- Born: 13 December 1932 Trivandrum, Travancore, (now Kerala)
- Died: 24 September 2006 (aged 73) Chennai, Tamil Nadu, India
- Other names: Naattiya Peroli, Pappima, Thiruvancore Sisters, Thiruvithaamkoor sisters
- Years active: 1947–1994, 2002
- Works: Full list
- Spouse: Ramachandran ​ ​(m. 1961; died 1981)​
- Children: 1
- Relatives: Shobana (niece) Ambika Sukumaran Vineeth (nephew) Sukumari (cousin)
- Family: Lalitha (sister) Ragini (sister)

Signature
- "Padmini"

= Padmini (actress) =

Indian actress (1932–2006)

Padmini Ramachandran (13 December 1932 – 24 September 2006) was an Indian actress and Bharatanatyam dancer, who acted in over 250 Indian films. She acted in Tamil, Hindi, Malayalam, Telugu and Russian language films. Padmini, her elder sister Lalitha and her younger sister Ragini, were collectively called the "Travancore sisters". She is known as the "Naattiya Peroli" of Tamil Cinema. She is the first awardee of Tamil Nadu's highest civilian award Kalaimamani from the Government of Tamil Nadu.

==Early life==

Padmini was born and raised in Trivandrum (present-day Thiruvananthapuram), then part of the princely state of Travancore (now the Indian state of Kerala). Born into a Malayali Nair family, she was the second daughter of Thangappan Nayar and Saraswathi Amma.

==Career==

At the age of 16, Padmini was cast as a dancer in the Hindi film Kalpana (1948), which launched her career. She acted in films consecutively for nearly 30 years in the first lease of her career. Padmini starred with several of the most well-known actors in Indian film, including Sivaji Ganesan, M. G. Ramachandran, N. T. Rama Rao, Raj Kapoor, Shammi Kapoor, Sathyan, Prem Nazir, Rajkumar, Gemini Ganesan and S. S. Rajendran. Ezhai Padum Padu, released in 1950, was her first film in Tamil. V A Gopalakrishnan taught the Padmini sisters Tamil since their mother-tongue was Malayalam. He was associated with Pakshi Raja studios. Padmini Ramachandran's association with Sivaji Ganesan started with the film Panam in 1952. Some of her notable Tamil films include Sampoorna Ramayanam (1958), Thanga Padhumai, Anbu (1953), Kaattu Roja, Thillana Mohanambal (1968), Vietnam Veedu, Edhir Paradhathu, Sri Valli (1961). Other projects include Mangayar Thilakam and Poove Poochudava (1985), Thaikku Oru Thalattu (1986), Lakshmi Vandhachu (1986) and Aayiram Kannudayaal (1986). Some of her Malayalam films include Prasanna, Snehaseema, Vivaahitha, Adhyaapika, Kumara Sambhavam (a 1969 Tamil/Malayalam bilingual), Nokkethadhoorathu Kannum Nattu (1984). Whereas Vasthuhara and Dolar marked the latter's last few films in her acting career and in Malayalam too after which, she immediately retired as an actress and hasn't appeared in any movies since.

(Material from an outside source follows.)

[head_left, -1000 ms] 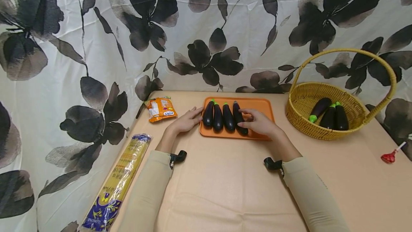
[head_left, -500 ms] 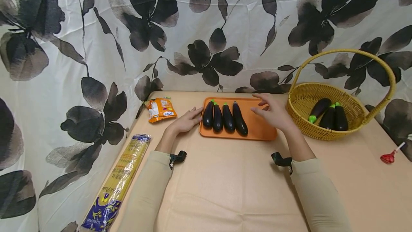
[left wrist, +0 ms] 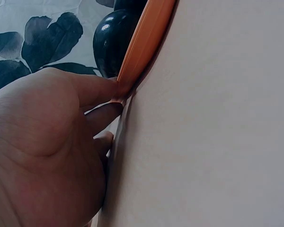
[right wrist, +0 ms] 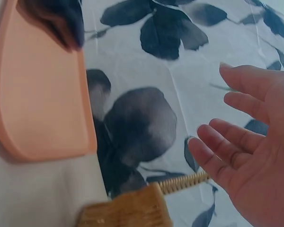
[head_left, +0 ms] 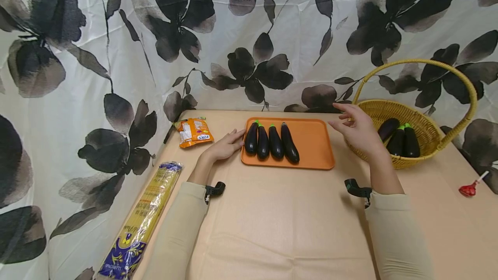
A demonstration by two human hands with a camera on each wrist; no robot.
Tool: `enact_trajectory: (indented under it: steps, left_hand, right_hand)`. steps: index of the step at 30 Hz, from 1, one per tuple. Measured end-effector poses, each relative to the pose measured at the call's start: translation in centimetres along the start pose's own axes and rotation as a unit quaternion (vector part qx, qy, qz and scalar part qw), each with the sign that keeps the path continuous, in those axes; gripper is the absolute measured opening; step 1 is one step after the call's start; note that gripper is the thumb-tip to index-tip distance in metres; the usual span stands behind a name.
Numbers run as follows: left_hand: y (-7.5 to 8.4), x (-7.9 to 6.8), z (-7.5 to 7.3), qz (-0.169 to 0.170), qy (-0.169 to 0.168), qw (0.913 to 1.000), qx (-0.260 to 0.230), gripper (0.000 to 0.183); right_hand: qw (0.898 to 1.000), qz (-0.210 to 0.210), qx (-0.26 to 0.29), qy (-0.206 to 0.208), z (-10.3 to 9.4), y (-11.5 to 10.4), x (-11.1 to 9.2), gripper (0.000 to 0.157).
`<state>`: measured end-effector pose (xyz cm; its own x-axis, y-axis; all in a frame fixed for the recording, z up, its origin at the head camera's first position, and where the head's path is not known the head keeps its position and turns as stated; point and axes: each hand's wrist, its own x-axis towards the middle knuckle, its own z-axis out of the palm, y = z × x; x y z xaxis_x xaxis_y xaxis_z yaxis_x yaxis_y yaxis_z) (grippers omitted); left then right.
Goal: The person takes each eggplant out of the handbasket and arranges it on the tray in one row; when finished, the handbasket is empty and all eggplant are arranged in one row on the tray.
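Observation:
Several dark eggplants [head_left: 276, 142] lie side by side on the left half of an orange tray [head_left: 313, 146]. My left hand [head_left: 223, 147] rests at the tray's left edge, its extended fingertips touching the rim; the left wrist view shows the fingertips against the orange rim [left wrist: 144, 49]. My right hand [head_left: 359, 128] hovers between the tray and a wicker basket [head_left: 363, 152], fingers relaxed and spread, holding nothing. In the head view it overlaps the basket's left side. Inside the basket are 3 eggplants [head_left: 411, 141] with green stems, one partly hidden by the hand.
An orange snack packet [head_left: 194, 132] lies beyond my left hand. A long spaghetti pack [head_left: 144, 215] runs along the table's left edge. Near the right edge is a red lollipop [head_left: 468, 189]. The basket's tall handle [head_left: 422, 61] arches above it, before a floral curtain [head_left: 241, 25].
My right hand has left the rightmost eggplant on the tray and moved right, up to the basket. My left hand has stayed at the tray's edge.

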<state>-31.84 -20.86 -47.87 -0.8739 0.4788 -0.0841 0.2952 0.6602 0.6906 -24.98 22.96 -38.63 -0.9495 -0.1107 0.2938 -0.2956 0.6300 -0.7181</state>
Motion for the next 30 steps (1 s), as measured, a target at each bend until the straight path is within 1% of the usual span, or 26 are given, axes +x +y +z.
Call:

She was paired with Raj Kapoor in three films— Mera Naam Joker (1970) which was Rishi Kapoor's debut film, Jis Desh Mein Ganga Behti Hai (1960) and Aashiq (1962). Her other Bollywood films include Amardeep (1958), Payal (1957), Afsana (1966), Vaasna (1968), Chanda Aur Bijli (1969) and Babubhai Mistry's Mahabharat (1965).

Her most famous film is the Tamil film Thillana Mohanambal where she plays a dancer competing with a musician to determine whose skills are better. She also acted in a 1957 Indian-Soviet film Journey Beyond Three Seas (Hindi version: Pardesi) based on the travelogues of Russian traveler Afanasy Nikitin, called A Journey Beyond the Three Seas.

Padmini was known for her professional rivalry with actress Vyjayanthimala, the successful dancer-actress. They performed a dance number in the Tamil film Vanjikottai Valiban; the well-known song was "Kannum Kannum Kalanthu" sung by P. Leela and Jikki. In the song, they were pitted against each other. Due to their professional rivalry, the song has a cult following since the film was released.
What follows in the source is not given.